Rick Famuyiwa: One of the great things about The Mandalorian in particular was there was this group of filmmakers that came together, and kind of brought together by Jon Favreau and Dave Filoni and Kathy Kennedy. But each of the filmmakers were from different perspectives and had different point of views. And so I've always felt that what makes The Mandalorian resonate so much is, of course, we got a very cool lead character that lots of people love, but I think also it's that there were stories being told from a perspective that, even though it was in the world of Star Wars, it was new. It was different. It felt like what I was saying and my point of view was different than what Dave Filoni's or Taika Waititi's point of view were, than Deb Chow, but that they were all part of the same storytelling. And it kind of opened up what storytelling in Star Wars could be. If you just bring in different perspectives, you find those little elements that make things new and really exciting.

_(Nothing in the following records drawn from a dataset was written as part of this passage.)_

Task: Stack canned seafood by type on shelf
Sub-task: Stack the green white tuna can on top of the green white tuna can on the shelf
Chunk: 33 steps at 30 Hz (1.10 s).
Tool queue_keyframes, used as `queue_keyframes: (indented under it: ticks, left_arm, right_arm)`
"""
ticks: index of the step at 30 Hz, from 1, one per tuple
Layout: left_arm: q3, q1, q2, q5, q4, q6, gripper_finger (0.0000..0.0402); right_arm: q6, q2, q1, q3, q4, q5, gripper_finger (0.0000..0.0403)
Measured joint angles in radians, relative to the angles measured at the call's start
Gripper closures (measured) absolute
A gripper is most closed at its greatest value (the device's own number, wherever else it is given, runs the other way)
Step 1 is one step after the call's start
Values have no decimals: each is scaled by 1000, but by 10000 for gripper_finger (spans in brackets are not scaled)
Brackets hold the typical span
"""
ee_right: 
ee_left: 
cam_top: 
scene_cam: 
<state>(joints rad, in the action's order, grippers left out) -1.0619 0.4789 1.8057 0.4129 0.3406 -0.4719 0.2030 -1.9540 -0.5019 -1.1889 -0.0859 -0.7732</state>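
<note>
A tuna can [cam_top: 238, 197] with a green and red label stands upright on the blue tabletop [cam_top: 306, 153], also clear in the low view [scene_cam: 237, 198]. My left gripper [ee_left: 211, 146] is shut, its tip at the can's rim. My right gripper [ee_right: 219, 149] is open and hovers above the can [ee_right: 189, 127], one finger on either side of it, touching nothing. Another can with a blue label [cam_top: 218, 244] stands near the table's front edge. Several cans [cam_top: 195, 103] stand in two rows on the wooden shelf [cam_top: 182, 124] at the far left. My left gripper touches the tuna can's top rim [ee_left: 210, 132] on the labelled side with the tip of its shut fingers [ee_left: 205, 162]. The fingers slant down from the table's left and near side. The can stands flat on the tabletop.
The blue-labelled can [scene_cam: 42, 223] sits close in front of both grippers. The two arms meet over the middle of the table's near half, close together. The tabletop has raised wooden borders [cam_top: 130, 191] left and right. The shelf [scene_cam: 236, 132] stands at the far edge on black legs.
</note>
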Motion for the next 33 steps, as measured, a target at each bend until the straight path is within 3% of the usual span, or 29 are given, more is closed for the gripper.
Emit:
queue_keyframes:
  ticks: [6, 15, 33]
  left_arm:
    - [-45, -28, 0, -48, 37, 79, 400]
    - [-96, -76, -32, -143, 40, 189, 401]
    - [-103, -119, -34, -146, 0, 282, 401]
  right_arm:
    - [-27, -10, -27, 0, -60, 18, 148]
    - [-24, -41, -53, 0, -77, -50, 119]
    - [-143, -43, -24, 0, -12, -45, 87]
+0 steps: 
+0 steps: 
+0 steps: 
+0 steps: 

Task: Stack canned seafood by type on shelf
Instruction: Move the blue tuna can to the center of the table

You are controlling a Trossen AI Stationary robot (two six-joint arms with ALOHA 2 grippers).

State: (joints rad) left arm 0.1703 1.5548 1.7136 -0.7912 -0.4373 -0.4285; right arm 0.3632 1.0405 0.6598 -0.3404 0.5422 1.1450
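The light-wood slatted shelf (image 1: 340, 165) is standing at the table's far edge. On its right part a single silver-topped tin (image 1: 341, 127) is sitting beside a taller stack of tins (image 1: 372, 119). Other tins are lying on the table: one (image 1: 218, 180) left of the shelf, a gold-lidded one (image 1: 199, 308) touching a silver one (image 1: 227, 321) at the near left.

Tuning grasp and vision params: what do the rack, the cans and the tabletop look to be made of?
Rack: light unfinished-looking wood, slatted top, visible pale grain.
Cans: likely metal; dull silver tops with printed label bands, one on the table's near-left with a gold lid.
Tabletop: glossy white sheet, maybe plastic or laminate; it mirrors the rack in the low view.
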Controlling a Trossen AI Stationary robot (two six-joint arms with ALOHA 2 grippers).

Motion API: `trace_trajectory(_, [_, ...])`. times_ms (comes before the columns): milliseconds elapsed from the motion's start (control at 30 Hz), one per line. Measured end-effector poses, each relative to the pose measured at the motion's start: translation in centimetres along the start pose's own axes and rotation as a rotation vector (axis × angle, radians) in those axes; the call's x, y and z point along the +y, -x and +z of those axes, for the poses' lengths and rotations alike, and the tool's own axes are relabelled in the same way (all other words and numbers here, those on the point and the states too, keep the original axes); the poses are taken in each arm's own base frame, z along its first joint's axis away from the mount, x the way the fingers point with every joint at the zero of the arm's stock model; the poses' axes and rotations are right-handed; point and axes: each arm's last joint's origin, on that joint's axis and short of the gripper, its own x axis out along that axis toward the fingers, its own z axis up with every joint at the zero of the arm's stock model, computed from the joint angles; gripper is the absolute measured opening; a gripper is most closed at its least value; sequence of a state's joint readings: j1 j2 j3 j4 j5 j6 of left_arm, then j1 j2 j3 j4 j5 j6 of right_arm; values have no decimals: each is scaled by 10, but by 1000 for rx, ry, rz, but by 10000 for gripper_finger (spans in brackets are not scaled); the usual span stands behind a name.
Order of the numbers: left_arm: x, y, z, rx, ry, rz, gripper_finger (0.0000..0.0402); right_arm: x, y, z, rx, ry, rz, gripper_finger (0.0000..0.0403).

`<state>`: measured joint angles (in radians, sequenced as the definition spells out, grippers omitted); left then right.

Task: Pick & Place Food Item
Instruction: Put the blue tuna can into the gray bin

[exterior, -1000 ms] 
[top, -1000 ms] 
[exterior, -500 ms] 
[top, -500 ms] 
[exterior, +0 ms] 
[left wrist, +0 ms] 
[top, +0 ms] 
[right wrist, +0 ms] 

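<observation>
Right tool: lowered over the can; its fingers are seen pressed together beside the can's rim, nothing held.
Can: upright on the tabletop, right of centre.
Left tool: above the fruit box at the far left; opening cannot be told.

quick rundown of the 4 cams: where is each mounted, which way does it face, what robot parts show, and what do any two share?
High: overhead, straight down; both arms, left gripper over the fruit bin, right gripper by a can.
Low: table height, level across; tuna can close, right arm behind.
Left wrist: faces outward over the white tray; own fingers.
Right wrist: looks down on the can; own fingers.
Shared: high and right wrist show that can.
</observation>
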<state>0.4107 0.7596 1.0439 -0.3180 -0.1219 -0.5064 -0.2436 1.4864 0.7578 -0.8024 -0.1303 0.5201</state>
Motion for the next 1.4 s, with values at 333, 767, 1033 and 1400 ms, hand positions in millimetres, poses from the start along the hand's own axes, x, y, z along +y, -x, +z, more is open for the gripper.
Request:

So I think the future of Star Wars is continuing to sort of open up those doors and continue to tell these stories from a point of view, because that's not what we've seen before. I want to continue to be a part of that storytelling, because I do think, as I was saying before, that the audience today and coming up and growing up with storytelling wants to see a different kind of thing. And I think Star Wars and other franchises have to speak to that, or they become like artifacts -- museum pieces that we study -- and they're not living and breathing. You have to be where the people are. And the people right now are a global community that has perspectives that are varied, but at the same time, a kind of universal thing binding everything together. And honestly, that's what the Force is. That's what the galaxy of Star Wars has always been about, represented through different alien species and droids and disparate sort of lands that both look familiar and not. But all of it was sort of shaped by one universal thing.
This conversation has been edited and condensed for clarity.